# Work order:
State how many lines in the listing below hold "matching", with no other words.
##### Data provided
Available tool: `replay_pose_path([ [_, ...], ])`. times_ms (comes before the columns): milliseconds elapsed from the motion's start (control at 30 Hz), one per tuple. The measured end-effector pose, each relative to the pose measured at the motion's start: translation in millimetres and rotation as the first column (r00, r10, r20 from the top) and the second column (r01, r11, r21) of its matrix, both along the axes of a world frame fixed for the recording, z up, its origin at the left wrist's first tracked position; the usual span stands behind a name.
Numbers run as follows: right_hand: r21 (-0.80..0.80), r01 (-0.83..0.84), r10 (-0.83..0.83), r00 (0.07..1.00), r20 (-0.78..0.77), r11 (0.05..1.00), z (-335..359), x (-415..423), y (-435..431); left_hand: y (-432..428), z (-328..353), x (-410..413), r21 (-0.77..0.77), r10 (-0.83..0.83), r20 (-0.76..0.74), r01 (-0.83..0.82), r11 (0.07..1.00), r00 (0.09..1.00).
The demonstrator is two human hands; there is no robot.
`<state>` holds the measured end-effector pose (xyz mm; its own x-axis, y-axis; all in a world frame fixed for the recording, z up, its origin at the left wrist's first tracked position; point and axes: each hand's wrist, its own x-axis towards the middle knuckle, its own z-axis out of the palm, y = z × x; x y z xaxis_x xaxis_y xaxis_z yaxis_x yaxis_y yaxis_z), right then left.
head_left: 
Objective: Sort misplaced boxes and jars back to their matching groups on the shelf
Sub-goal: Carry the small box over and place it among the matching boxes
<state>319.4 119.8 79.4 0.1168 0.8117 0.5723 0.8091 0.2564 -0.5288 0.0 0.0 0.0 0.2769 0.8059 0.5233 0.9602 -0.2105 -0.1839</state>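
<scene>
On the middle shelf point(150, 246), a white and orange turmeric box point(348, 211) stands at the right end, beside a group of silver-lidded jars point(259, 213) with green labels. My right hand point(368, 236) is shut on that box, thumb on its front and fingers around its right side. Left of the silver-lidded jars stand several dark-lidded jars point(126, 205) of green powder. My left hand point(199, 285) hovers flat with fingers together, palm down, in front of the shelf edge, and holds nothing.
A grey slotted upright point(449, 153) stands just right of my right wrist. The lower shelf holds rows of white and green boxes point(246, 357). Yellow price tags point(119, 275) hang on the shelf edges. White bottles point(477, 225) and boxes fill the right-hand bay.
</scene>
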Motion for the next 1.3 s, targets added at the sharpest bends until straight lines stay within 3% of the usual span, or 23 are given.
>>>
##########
# Task output:
2